Congo-Brazzaville: Gilbert Ondongo - "Ensemble nous allons faire vivre la nouvelle société de transport fluvial "

interview

La République du Congo vient de signer un mémorandum avec la Chine, pour le développement à terme d'une société mixte spécialisée dans l'entretien des voies navigables sur les axes Oubangui et Sangha. Le ministre de l'Economie et du portefeuille public, signataire dudit mémorandum avec la partie chinoise, a évoqué le sujet lors d'une interview exclusive, le 13 septembre, aux Dépêches de Brazzaville.

Monsieur le ministre, pourquoi avoir entrepris cette négociation avec la Chine alors qu'il existe déjà un service commun d'entretien des vois navigables avec la Centrafrique ?

Merci de me donner la possibilité de parler de la société que nous entendons créer avec nos partenaires chinois.
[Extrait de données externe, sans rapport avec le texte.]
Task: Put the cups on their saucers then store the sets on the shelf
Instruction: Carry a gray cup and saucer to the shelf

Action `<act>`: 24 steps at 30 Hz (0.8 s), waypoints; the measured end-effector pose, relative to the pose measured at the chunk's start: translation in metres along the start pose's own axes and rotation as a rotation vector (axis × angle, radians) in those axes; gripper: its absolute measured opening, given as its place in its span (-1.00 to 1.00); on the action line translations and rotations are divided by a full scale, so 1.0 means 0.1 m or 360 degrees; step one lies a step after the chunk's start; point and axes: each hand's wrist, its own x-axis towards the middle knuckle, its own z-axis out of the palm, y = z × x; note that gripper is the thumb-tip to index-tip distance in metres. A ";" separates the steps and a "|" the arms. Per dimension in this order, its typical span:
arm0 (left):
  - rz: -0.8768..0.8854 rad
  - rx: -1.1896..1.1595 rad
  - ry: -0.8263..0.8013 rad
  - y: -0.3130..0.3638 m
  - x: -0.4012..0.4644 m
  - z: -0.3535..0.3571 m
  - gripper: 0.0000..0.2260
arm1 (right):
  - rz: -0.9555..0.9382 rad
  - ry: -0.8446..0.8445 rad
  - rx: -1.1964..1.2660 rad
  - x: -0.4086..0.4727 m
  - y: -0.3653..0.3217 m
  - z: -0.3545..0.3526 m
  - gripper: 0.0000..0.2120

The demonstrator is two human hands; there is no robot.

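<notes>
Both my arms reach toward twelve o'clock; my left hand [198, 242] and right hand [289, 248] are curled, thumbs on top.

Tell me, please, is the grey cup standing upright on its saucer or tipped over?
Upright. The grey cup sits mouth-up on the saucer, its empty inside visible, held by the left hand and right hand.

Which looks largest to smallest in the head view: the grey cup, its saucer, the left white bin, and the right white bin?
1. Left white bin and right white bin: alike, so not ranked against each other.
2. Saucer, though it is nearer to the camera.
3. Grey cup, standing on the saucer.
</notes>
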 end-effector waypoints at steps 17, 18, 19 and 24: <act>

Il faut dire qu'il n'y a pas de société formellement existante, on a un service commun d'entretien des voies navigables avec la Centrafrique, constituée en forme de groupement d'intérêt économique (GIE) en 2017 pour une durée de sept ans, en attendant de mettre en place un cadre institutionnel formel.

A l'occasion de la première assemblée générale, on a décidé que le GIE dure quinze ans. Après cela, on s'est rendu compte qu'on a un groupement sans capital, créé en toute hâte sans forme juridique, à la suite de la disparition de l'ATC en 2000 et de l'Agence des transports fluviaux en Centrafrique en 2001.

Comment le Congo compte-t-il concilier les deux sociétés ?

Dernièrement, nous avons discuté avec la ministre en charge du Plan, de la statistique et de l'intégration régionale, celui des Transports ainsi que celui des Finances pour voir quelles étaient les suites à réserver à cette entente entre les deux pays.

Nous avons décidé d'envisager avec nos partenaires, y compris la République démocratique du Congo (RDC) qui utilise le fleuve, de voir ce que l'on pourra faire. Peut-être irons-nous vers la création d'une société anonyme dans laquelle il y aura des participations des trois Etats associées à celles des entreprises privées.

Au lieu d'attendre, puisqu'on n'en est pas encore là, nous prenons de l'avance, nous avons besoin de transport fluvial, besoin de mettre en place cette société. Le capital n'est pas fermé. Si demain les autres pays sont intéressés à s'associer à son exploitation, naturellement nous ouvrirons le capital pour accueillir, par exemple, la République centrafricaine, la RDC ainsi que d'autres actionnaires, institutionnels ou privés, qui voudront nous rejoindre. Ça sera une société anonyme conformément aux règles de l'Organisation pour l'harmonisation en Afrique du droit des affaires.

Cette nouvelle société sera-t-elle financée essentiellement par la Chine ?

Vous savez que nous traversons une situation financière difficile. Actuellement, lorsque nous concluons des partenariats, généralement, notre apport est essentiellement en nature. Ce sont les partenaires publics ou privés qui apportent du numéraire et des moyens techniques.

Ici, nous avons des actifs en matière de transport fluvial qui sont propres au Congo, notamment des bateaux. Ce sont les actifs que nous apporterons au capital de la nouvelle société. Ensemble nous allons la faire vivre.

À quand le démarrage des travaux ?

Certes, il arrive souvent que la signature ne soit pas suivie d'effets concrets sur le terrain. Lors de nos échanges, nous avons fait comprendre à nos partenaires qu'il n'était pas question de s'arrêter à la simple signature mais qu'il y ait une suite concrète. La mission est confiée aux ambassadeurs de Chine au Congo et celui du Congo en Chine, de suivre au plus près l'enchaînement qui permettrait la naissance effective de la société.

Il s'agit, pour notre ambassadeur en Chine, de travailler en étroite collaboration avec la société chinoise, question de s'assurer que les moyens techniques et financiers sont en train d'être réunis. De notre côté, nous allons travailler à préparer les garanties nécessaires demandées par la partie chinoise.